TASK TO CARRY OUT
When you respond, restate each record exactly as it is given.

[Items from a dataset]
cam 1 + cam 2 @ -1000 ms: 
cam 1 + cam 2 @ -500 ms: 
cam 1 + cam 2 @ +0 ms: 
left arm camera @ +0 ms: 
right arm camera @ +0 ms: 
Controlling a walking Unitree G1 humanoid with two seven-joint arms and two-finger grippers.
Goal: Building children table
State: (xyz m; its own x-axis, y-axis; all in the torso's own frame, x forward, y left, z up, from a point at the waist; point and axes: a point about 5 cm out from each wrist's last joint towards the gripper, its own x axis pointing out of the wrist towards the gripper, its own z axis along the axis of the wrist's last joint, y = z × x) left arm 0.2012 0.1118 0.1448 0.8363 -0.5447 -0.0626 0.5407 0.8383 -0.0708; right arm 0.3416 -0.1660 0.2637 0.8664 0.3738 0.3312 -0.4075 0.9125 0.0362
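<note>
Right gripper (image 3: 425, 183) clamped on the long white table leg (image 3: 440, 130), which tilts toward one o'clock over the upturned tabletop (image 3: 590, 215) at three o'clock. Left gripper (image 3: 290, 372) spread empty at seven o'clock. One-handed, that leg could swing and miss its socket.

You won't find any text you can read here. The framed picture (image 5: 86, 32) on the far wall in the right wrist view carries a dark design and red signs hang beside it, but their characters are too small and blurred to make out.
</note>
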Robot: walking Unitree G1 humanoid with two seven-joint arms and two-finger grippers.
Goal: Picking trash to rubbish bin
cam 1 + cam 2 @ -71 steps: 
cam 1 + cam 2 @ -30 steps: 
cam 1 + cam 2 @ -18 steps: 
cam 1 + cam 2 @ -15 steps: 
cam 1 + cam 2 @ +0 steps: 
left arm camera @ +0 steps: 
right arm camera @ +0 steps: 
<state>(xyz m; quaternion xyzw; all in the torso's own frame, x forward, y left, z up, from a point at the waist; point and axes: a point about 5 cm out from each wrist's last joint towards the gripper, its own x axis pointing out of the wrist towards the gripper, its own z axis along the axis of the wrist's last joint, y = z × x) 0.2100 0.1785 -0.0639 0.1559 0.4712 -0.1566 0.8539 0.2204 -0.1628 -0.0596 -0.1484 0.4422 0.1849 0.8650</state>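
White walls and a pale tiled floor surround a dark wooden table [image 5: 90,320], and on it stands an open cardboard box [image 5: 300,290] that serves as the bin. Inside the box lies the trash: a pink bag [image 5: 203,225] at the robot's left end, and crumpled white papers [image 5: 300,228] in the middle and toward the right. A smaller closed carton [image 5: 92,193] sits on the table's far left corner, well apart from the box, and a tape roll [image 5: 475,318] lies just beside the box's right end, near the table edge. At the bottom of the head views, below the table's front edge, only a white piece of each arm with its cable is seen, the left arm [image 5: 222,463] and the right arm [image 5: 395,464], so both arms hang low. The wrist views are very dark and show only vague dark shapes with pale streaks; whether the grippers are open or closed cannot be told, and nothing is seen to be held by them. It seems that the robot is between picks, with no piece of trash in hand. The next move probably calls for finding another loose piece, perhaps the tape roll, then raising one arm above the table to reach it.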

TASK RESPONSE
cam 1 + cam 2 @ -1000 ms: 
cam 1 + cam 2 @ -500 ms: 
cam 1 + cam 2 @ +0 ms: 
left arm camera @ +0 ms: 
right arm camera @ +0 ms: 
Controlling a walking Unitree G1 humanoid with two seven-joint arms and two-finger grippers.
Goal: Building children table
State: (xyz m; its own x-axis, y-axis; all in the torso's own frame, x forward, y left, z up, from a point at the waist; point and axes: a point about 5 cm out from each wrist's last joint towards the gripper, its own x axis pointing out of the wrist towards the gripper, its own z axis along the axis of the wrist's last joint, y = z × x) left arm 0.2012 0.1118 0.1448 0.8363 -0.5447 -0.0626 0.5407 0.8383 -0.0708; right arm 0.3416 -0.1660 0.2637 0.8664 0.3738 0.3312 -0.4075 0.9125 0.0362
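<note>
Right gripper (image 3: 425, 183) clamped on the long white table leg (image 3: 440, 130), which tilts toward one o'clock over the upturned tabletop (image 3: 590, 215) at three o'clock. Left gripper (image 3: 290, 372) spread empty at seven o'clock. One-handed, that leg could swing and miss its socket.

You won't find any text you can read here. The framed picture (image 5: 86, 32) on the far wall in the right wrist view carries a dark design and red signs hang beside it, but their characters are too small and blurred to make out.
</note>
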Robot: walking Unitree G1 humanoid with two seven-joint arms and two-finger grippers.
Goal: Picking trash to rubbish bin
cam 1 + cam 2 @ -71 steps: 
cam 1 + cam 2 @ -30 steps: 
cam 1 + cam 2 @ -18 steps: 
cam 1 + cam 2 @ -15 steps: 
cam 1 + cam 2 @ +0 steps: 
left arm camera @ +0 steps: 
right arm camera @ +0 steps: 
<state>(xyz m; quaternion xyzw; all in the torso's own frame, x forward, y left, z up, from a point at the waist; point and axes: a point about 5 cm out from each wrist's last joint towards the gripper, its own x axis pointing out of the wrist towards the gripper, its own z axis along the axis of the wrist's last joint, y = z × x) 0.2100 0.1785 -0.0639 0.1559 0.4712 -0.1566 0.8539 0.2204 -0.1628 -0.0596 -0.1484 0.4422 0.1849 0.8650</state>
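White walls and a pale tiled floor surround a dark wooden table [image 5: 90,320], and on it stands an open cardboard box [image 5: 300,290] that serves as the bin. Inside the box lies the trash: a pink bag [image 5: 203,225] at the robot's left end, and crumpled white papers [image 5: 300,228] in the middle and toward the right. A smaller closed carton [image 5: 92,193] sits on the table's far left corner, well apart from the box, and a tape roll [image 5: 475,318] lies just beside the box's right end, near the table edge. At the bottom of the head views, below the table's front edge, only a white piece of each arm with its cable is seen, the left arm [image 5: 222,463] and the right arm [image 5: 395,464], so both arms hang low. The wrist views are very dark and show only vague dark shapes with pale streaks; whether the grippers are open or closed cannot be told, and nothing is seen to be held by them. It seems that the robot is between picks, with no piece of trash in hand. The next move probably calls for finding another loose piece, perhaps the tape roll, then raising one arm above the table to reach it.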

No other output is expected for this exercise.